Problem details: When a line below contains the string "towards", show that line.

Listed records:
========

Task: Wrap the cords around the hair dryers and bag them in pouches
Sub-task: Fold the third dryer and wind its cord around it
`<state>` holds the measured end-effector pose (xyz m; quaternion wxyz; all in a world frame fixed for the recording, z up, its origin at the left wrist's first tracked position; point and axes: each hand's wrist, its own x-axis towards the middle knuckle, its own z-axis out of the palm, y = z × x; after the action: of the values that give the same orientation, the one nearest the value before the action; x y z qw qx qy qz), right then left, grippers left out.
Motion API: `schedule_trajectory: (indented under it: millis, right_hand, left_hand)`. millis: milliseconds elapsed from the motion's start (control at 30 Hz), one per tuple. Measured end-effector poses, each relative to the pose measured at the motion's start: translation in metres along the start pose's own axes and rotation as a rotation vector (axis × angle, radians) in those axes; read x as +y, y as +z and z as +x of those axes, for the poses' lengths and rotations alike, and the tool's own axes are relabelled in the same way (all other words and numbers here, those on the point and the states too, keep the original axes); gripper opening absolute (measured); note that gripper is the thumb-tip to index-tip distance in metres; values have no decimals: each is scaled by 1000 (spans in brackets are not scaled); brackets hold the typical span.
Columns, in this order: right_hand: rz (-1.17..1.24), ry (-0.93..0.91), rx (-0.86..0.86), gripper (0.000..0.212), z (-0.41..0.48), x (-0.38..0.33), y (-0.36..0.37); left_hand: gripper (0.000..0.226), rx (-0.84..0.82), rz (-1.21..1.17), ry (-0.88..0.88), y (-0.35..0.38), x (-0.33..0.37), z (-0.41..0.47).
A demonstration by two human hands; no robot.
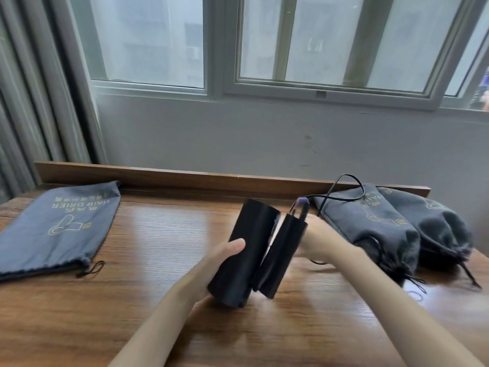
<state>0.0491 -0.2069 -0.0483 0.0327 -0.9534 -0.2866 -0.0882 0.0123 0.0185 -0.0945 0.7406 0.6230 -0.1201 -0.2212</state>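
Black dryer (246,247): gripped by left hand (219,258), likely steadied for wrapping
Right hand (317,237): blurred, grip can't be told
Cord (346,175): loose, table's (158,234) far edge

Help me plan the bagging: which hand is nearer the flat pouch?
Left. Left hand grips the hair dryer right of the flat pouch; right hand is farther right.

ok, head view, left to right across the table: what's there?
flat pouch → left hand → hair dryer that it grips → right hand → bulging pouch → far-right pouch. Skipped: cord, which loops across several.
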Motion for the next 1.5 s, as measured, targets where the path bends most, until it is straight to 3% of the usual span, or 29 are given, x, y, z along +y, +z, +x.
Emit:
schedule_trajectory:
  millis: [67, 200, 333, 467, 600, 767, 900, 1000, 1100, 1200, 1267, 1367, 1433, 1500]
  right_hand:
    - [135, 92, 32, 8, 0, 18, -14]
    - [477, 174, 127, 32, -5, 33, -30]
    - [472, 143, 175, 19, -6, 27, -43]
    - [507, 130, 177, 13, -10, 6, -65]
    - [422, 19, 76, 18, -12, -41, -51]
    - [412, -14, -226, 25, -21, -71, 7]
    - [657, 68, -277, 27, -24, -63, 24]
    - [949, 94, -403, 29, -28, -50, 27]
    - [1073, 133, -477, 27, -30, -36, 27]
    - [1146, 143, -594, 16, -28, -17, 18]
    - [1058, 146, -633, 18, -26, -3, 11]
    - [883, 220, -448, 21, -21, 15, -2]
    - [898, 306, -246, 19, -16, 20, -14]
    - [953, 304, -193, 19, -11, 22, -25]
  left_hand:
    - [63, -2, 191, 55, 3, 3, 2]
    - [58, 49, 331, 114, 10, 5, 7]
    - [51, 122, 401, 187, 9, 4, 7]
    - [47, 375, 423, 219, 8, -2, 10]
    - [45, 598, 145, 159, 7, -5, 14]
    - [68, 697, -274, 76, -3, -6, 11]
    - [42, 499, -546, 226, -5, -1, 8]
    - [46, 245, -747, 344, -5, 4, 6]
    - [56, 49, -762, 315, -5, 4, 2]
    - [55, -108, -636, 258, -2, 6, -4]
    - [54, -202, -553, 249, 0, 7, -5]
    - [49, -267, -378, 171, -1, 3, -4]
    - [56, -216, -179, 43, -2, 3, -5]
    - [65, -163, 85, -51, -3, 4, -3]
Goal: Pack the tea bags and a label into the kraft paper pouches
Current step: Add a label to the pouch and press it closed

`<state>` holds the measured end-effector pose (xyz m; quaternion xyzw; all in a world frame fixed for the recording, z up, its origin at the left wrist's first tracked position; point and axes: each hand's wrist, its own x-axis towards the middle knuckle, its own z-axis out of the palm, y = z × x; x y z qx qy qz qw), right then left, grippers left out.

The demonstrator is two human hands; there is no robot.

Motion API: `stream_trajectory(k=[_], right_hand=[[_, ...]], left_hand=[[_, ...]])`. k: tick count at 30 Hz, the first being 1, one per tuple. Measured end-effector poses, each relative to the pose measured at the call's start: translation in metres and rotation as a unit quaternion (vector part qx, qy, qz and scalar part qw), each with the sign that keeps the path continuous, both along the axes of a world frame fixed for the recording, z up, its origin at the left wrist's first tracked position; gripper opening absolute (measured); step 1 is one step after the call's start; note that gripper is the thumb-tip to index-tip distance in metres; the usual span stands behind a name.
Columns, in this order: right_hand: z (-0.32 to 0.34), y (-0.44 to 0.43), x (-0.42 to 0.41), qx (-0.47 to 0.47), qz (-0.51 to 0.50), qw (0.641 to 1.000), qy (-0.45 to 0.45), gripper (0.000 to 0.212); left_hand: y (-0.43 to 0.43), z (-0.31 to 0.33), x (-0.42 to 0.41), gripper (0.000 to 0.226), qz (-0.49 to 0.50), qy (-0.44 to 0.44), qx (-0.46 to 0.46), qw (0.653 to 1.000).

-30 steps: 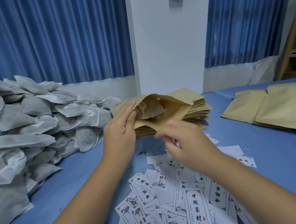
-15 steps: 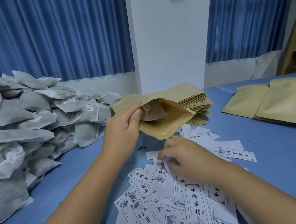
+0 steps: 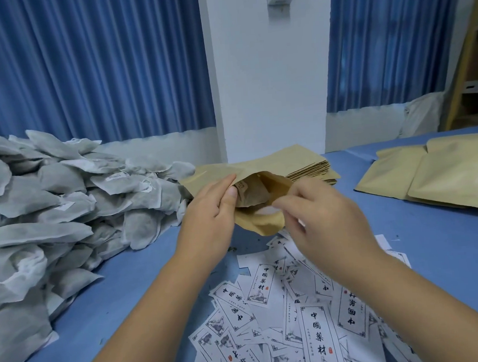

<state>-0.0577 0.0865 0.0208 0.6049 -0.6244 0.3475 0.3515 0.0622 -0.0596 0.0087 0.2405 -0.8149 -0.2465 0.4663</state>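
Your left hand (image 3: pixel 213 211) pinches the left edge of the kraft pouch (image 3: pixel 266 224) and holds its mouth open above the blue table (image 3: pixel 434 246), with a tea bag (image 3: pixel 251 194) inside. Your right hand (image 3: pixel 320 223) curls its fingers at the mouth, pinching what looks like a white label (image 3: pixel 264 211), though it is blurred. The loose labels (image 3: pixel 313 331) lie just below.

Two hands (image 3: pixel 206 215) (image 3: pixel 324 220), one open pouch (image 3: pixel 266 227), one pouch stack (image 3: pixel 312 170), dozens of labels (image 3: pixel 318 342)
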Motion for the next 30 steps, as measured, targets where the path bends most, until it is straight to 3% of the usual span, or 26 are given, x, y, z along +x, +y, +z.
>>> stream_trajectory(k=[5,11,17,24,30], right_hand=[[-0.011,-0.016,0.007,0.175,-0.068,0.982,0.034,0.018],[-0.001,-0.053,-0.003,0.263,-0.115,0.957,-0.031,0.021],[0.007,-0.09,-0.004,0.303,-0.152,0.937,-0.09,0.012],[0.005,-0.07,-0.008,0.237,-0.117,0.964,0.002,0.023],[0.007,-0.066,-0.004,0.278,-0.123,0.953,0.016,0.019]], left_hand=[[0.003,0.0,-0.002,0.034,-0.006,-0.012,-0.006,1.0],[0.003,0.002,-0.004,0.033,-0.016,-0.01,-0.001,1.0],[0.006,0.003,-0.007,0.033,-0.023,-0.013,0.001,1.0],[0.001,0.004,-0.005,0.035,0.006,-0.011,-0.005,1.0],[0.003,0.004,-0.006,0.034,0.007,-0.005,-0.001,1.0]])
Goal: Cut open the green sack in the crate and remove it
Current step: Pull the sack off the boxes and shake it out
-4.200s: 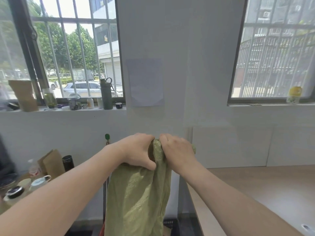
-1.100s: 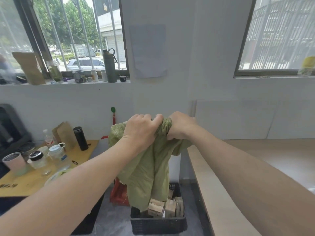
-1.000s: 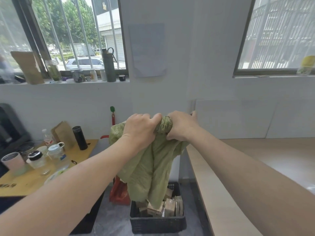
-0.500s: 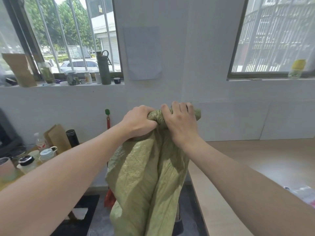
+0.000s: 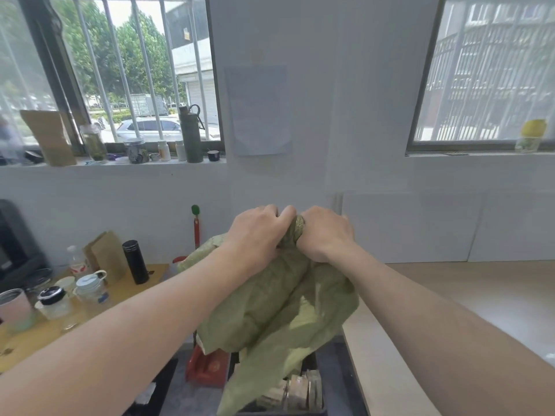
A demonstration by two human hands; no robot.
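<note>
I hold a crumpled green woven sack [image 5: 279, 313] at chest height. My left hand [image 5: 258, 234] and my right hand [image 5: 326, 232] are side by side, both shut on its bunched top. The sack hangs in loose folds, and its lower end dangles over a black crate [image 5: 318, 411] on the floor. Several pale wooden blocks [image 5: 297, 391] lie in the crate, partly hidden by the sack.
A light wooden counter [image 5: 450, 295] runs along the right. On the left, a yellow table [image 5: 36, 334] carries cups, jars and a black flask [image 5: 135, 261]. A red dustpan [image 5: 207, 367] stands on the floor beside the crate. Bottles line the windowsill.
Over the last half second my hands dropped lower with the sack. The sack is more bunched now, and the crate with its blocks shows again below it.
</note>
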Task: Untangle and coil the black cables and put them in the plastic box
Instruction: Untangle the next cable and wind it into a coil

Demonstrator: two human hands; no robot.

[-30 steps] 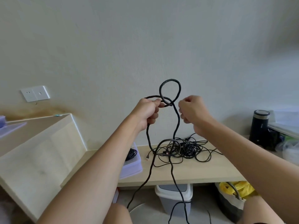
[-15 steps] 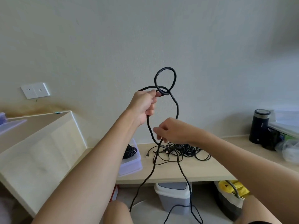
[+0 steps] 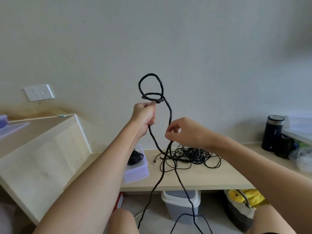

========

Reply to the exercise:
`<state>` holds the measured end-effector pose (xyz m; quaternion wxyz; all in a world frame fixed for the recording, z up, its origin at the left wrist's first tracked position; point and axes: each hand's wrist, its own x-axis towards the middle knuckle, its own z-axis out of the palm, y = z × x; after the action: of the values that give the same orientation, the one nearest the value before the action; x y z qw qx qy qz), right then left, grippers left out.
`<state>` holds the measured end-effector pose (xyz m; quaternion xyzw; all in a world frame fixed for the recording, z up, its origin at the left wrist's first tracked position; point and axes: each hand's wrist, its own x-axis towards the middle knuckle, its own z-axis out of the palm, y = z × x; x y z qx qy qz qw), right then left, grippers left out.

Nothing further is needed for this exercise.